What is Environment, Social, and Governance?

Environmental, social and governance (ESG) refers to the three central factors in measuring the sustainability and ethical impact of an investment in a company or business.

Responsible investing means that we take responsibility for the investment decisions made by us on behalf of others. To do this, we must better understand all of the risks and opportunities that our investments are exposed to. This is why so many investors now take environmental “E”, social “S” and corporate governance “G”,  ESG, into account, because these issues are now affecting the value of investments more than ever before.


All investors are seeking to reduce risk, gain above average investment returns, and access opportunities in the new sustainable economy. Smart investors are now factoring ESG into their decisions, because many ESG issues can now be quantified and priced into financial models.

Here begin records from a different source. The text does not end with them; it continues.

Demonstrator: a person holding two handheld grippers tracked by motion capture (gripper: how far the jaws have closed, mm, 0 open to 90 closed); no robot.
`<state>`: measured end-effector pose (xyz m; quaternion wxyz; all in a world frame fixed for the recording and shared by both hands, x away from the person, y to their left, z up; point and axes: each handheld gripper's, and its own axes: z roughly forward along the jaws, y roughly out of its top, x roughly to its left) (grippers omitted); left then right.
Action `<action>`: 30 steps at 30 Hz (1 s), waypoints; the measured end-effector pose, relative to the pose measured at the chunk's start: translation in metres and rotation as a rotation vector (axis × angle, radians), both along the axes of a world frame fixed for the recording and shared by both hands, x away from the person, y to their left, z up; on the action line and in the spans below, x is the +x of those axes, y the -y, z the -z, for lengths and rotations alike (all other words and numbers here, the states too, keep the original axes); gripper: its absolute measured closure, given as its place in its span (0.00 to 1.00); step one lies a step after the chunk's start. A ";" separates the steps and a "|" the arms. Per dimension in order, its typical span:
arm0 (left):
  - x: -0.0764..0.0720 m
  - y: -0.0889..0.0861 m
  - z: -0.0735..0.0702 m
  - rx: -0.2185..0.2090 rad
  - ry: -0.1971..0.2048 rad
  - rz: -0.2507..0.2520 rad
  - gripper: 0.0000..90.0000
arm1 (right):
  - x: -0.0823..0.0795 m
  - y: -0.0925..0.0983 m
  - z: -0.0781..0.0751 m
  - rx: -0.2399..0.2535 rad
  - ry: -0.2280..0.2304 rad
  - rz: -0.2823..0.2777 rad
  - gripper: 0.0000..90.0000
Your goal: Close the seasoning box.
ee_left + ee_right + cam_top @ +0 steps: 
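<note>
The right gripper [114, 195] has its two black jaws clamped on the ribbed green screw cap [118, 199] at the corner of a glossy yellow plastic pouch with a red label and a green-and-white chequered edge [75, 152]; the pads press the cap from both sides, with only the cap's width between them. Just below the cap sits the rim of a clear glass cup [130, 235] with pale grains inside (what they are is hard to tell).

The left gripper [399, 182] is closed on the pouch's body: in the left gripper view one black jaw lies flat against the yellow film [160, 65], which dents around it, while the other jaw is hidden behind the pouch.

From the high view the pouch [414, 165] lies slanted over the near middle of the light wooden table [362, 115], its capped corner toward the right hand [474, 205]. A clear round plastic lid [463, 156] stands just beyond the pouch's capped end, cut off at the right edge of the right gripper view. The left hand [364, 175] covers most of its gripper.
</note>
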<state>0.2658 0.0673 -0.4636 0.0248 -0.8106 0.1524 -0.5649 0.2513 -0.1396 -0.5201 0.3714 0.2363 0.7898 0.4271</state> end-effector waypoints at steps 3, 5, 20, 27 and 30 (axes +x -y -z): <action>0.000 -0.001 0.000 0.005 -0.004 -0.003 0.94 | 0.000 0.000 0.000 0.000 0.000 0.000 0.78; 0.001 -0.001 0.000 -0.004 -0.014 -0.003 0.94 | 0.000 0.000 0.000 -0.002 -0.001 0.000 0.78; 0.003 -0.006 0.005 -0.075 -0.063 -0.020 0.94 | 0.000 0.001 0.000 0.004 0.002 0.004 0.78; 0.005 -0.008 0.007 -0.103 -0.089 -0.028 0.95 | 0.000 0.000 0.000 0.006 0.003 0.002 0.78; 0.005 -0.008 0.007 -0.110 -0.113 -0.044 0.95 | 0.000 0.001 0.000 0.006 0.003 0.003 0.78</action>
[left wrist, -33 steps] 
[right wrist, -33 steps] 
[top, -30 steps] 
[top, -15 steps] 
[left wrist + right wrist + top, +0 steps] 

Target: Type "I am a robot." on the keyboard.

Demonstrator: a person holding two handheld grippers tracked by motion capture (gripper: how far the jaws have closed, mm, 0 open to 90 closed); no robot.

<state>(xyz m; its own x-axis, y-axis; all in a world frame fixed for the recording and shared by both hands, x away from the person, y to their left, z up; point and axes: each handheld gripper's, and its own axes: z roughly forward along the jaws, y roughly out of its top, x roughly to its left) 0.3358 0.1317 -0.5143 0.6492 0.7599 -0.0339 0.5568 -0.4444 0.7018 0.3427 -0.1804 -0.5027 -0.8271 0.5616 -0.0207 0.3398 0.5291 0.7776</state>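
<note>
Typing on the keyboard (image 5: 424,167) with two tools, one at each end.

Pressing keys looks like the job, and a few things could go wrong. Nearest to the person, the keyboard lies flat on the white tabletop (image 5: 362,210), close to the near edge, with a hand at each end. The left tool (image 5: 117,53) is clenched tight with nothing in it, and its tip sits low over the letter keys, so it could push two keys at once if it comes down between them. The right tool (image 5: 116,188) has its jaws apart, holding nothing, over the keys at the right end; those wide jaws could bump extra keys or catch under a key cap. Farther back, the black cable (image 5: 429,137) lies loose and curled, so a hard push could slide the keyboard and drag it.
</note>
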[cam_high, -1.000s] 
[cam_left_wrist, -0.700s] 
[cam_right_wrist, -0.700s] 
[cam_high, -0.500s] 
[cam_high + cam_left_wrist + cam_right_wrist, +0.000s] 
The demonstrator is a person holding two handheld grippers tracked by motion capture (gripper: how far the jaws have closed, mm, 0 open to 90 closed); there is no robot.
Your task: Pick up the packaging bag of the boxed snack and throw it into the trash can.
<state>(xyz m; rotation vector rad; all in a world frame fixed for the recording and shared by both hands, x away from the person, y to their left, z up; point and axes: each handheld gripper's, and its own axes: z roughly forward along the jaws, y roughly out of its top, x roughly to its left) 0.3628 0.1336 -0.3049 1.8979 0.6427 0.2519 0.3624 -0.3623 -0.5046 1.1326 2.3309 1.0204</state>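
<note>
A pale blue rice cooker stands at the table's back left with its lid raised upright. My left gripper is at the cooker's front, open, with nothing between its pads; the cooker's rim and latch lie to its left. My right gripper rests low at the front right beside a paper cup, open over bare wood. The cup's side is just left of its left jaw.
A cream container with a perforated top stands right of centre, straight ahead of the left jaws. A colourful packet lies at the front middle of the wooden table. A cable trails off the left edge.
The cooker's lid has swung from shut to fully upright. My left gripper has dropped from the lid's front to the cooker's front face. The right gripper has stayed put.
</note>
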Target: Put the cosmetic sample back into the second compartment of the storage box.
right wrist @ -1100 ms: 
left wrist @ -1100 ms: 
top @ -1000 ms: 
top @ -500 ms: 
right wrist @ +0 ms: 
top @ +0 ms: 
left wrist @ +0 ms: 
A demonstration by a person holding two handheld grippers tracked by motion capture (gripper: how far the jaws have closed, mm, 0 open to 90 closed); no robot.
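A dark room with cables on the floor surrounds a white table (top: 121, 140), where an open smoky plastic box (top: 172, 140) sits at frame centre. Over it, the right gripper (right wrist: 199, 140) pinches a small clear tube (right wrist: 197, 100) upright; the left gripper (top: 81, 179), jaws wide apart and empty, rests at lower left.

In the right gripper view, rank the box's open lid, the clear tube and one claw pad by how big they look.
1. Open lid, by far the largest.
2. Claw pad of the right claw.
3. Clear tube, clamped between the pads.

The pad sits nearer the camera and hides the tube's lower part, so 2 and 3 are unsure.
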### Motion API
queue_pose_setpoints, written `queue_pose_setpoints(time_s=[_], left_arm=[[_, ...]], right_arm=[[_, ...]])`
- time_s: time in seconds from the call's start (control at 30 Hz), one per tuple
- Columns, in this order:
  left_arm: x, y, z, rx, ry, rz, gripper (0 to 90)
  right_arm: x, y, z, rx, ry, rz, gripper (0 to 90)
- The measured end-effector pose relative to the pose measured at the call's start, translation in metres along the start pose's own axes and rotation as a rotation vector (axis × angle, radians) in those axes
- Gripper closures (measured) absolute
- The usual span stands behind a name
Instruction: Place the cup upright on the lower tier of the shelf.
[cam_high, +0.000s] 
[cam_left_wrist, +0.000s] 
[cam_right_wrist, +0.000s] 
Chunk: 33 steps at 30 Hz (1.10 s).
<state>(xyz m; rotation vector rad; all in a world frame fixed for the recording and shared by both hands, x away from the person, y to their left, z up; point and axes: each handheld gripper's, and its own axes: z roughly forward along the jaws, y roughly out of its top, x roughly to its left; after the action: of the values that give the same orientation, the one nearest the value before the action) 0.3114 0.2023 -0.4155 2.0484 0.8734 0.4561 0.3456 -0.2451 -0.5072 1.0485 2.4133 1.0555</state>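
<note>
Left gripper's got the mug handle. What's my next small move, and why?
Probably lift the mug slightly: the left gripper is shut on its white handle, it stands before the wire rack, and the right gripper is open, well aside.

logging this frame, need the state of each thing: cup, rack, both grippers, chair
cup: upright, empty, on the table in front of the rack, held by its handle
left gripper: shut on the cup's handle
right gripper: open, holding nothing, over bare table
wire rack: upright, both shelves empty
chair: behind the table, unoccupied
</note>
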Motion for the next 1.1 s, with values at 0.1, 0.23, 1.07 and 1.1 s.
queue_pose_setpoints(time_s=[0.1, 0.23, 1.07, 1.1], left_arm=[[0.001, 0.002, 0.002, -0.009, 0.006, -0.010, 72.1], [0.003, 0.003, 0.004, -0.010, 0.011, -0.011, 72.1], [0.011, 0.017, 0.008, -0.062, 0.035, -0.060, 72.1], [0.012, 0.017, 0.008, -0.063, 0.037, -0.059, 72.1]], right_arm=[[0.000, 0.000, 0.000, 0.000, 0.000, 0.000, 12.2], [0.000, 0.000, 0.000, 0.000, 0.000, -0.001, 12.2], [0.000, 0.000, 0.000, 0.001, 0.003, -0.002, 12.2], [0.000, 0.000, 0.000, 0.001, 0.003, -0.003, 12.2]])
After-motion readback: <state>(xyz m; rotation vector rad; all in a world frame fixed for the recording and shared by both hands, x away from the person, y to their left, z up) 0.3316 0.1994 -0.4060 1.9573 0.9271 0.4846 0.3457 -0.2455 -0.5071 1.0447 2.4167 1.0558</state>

Owning stock in a company means you are an owner of that business. As recent events tell us, if this business is engaged in risky practices, poor safety, environmental accidents, child labor, or governance failures, the stock price of this company can be affected and as a shareholder you'll be affected too.

Poor performance in ESG represents a serious competitive issue for modern corporations. From fines for environmental destruction, to restrictive regulations, low staff morale, and consumer backlash.

ESG now affects share price.

So what does it mean to take ESG issues into account when making investment decisions? Well, when analyzing companies in constructing investment portfolios, responsible investors always look at 

the environmental performance:

  • does this company understand its environmental risks and is it gearing up to take advantage of the new green economy?

social performance:

  • is the company good at human capital management?

  • safety

  • human rights and understanding the communities in which it operates

thirdly,  governance:

  • responsible investors know that companies that are well managed

  • transparent and in tune with the expectations of society are bound to be better investments

Responsible investment is about getting more information and better information about what's really driving company value in the twenty-first century.